The web interface there will build tarfile snapshots from the repository, 
e.g. http://git.xiph.org/?p=opus.git;a=snapshot;h=HEAD;sf=tgz

> As a note
> on portability, Opus has been successfully compiled and run on quite a
> few architectures. I think Greg is in a better position to comment on this.

I do regular testing on the following platforms:
* Linux (x86, x86_64, IA64, PPC, Armv7) (GCC 4.7, 4.5, 3.x depending on the platform)
* Linux with LLVM compiler (x86, x86_64)
* NetBSD (x86)
* FreeBSD (x86)
* Solaris 10 (Ultrasparc)
* Win32 via Mingw
* Win32 via LCC-Win32
* Win32 via OpenWatcom
* Dos32 via OpenWatcom
* IBM S/390
* VAX (MicroVAX 3900, via SIMH, really :) It's quite slow)
(Plus a couple other oddball compilers that I don't test regularly)

None of these require any source modification. I test fixed and floating point builds.
 
I'm also aware of other people who regularly build on OSX (with both llvm-gcc-4.2, and clang 2.1) and with MSVC 

>> What would people like to see with respect to test vectors?
> Again, Greg's been working on that.

For conformance testing my main focus has be on constructing short vectors with complete line-of-code coverage in the decode (save some API and system error handling that can't be reached from the bitstream and non-normative features like the PLC).  I'm pretty close to that now, except for a couple of corner cases in the LPC mode.  I'm planning on testing against bugs we had prior to the bitstream freeze and making sure the comparison tool successfully rejects in those cases.

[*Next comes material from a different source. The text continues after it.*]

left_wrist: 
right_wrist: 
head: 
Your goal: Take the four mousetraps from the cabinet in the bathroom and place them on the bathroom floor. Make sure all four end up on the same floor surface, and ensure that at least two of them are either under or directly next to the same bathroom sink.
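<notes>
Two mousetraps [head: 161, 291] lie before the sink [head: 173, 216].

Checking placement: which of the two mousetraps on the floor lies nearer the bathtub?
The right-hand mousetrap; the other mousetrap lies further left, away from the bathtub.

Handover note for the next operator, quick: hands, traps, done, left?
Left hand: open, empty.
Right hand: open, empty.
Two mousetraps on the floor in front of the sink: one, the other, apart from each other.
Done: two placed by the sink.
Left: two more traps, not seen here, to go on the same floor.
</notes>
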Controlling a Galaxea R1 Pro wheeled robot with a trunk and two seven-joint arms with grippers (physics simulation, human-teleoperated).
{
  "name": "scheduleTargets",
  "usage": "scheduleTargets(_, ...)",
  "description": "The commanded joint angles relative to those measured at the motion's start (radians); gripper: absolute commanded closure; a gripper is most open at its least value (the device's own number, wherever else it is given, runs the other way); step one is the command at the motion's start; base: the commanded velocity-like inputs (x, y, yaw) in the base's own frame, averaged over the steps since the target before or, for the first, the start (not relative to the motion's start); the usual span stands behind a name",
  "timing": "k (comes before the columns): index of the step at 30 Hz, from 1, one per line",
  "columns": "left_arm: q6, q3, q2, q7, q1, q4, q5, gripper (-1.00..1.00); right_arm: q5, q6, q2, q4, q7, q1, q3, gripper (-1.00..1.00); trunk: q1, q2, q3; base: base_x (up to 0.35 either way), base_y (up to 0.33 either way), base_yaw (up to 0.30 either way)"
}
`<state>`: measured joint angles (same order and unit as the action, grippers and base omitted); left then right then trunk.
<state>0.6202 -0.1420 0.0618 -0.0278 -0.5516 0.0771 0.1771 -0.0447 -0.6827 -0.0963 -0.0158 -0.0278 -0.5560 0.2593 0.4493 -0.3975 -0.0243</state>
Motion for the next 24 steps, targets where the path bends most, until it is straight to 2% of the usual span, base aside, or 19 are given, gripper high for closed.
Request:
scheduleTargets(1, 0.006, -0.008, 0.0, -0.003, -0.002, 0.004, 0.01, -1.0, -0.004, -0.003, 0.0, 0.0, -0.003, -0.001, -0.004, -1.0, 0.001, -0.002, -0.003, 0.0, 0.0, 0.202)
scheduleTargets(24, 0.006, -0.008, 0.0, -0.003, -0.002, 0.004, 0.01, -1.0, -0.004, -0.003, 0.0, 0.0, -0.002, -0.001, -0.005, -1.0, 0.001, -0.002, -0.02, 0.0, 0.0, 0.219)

I'm certainly interested in what else other people are interested in seeing.

I've also been working on "diagnostic" test vectors, which are setup to hit likely failure points in applications (e.g. frame size switches) in a way that will produce audible glitches if the implementation isn't just right.  My thinking is that some people may wish to test embedded implementations which can't be easily put in a full test harness but which you could send a stream to and listen to the output.  Right now the primary impediment on this front is a remaining encoder bug in the reference implementation which cause glitches for my very burdensome test signal at mono/stereo and 10/20ms boundaries. I'm expecting a fix from Koen sometime soon.

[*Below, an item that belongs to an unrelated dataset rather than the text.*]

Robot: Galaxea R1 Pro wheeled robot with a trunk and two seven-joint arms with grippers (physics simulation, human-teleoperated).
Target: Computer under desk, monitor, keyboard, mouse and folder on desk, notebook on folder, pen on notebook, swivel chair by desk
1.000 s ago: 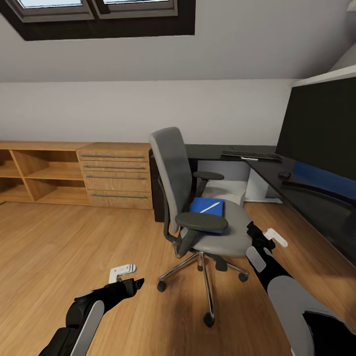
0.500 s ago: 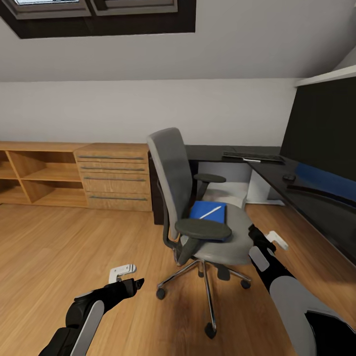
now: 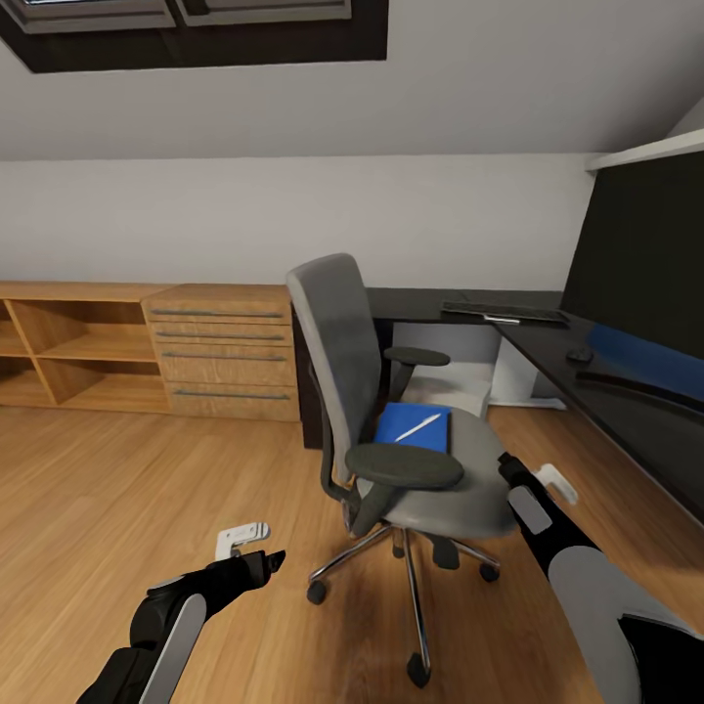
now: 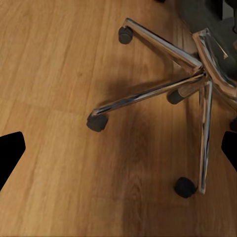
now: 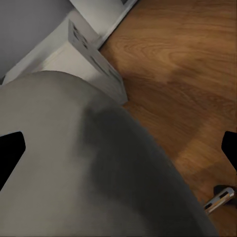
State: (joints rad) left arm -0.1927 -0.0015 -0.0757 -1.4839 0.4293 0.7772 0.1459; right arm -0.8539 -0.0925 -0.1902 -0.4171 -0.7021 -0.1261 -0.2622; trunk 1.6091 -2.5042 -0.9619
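Robot edging closer; swivel chair looms larger. Folder with pen on seat, near right end effector. Both end effectors spread wide, empty. Pickup next, likely.

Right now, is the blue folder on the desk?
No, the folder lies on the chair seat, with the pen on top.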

Specific to the reference implementation, and separate from the test vectors, I'm also working on a full system test program which can be distributed as part of the source that tests all the API and will give us good coverage of the whole system as part of the build process without having to pack 50 megabytes of vectors in the source directly.   I'll probably be committing this to the SCM later this week.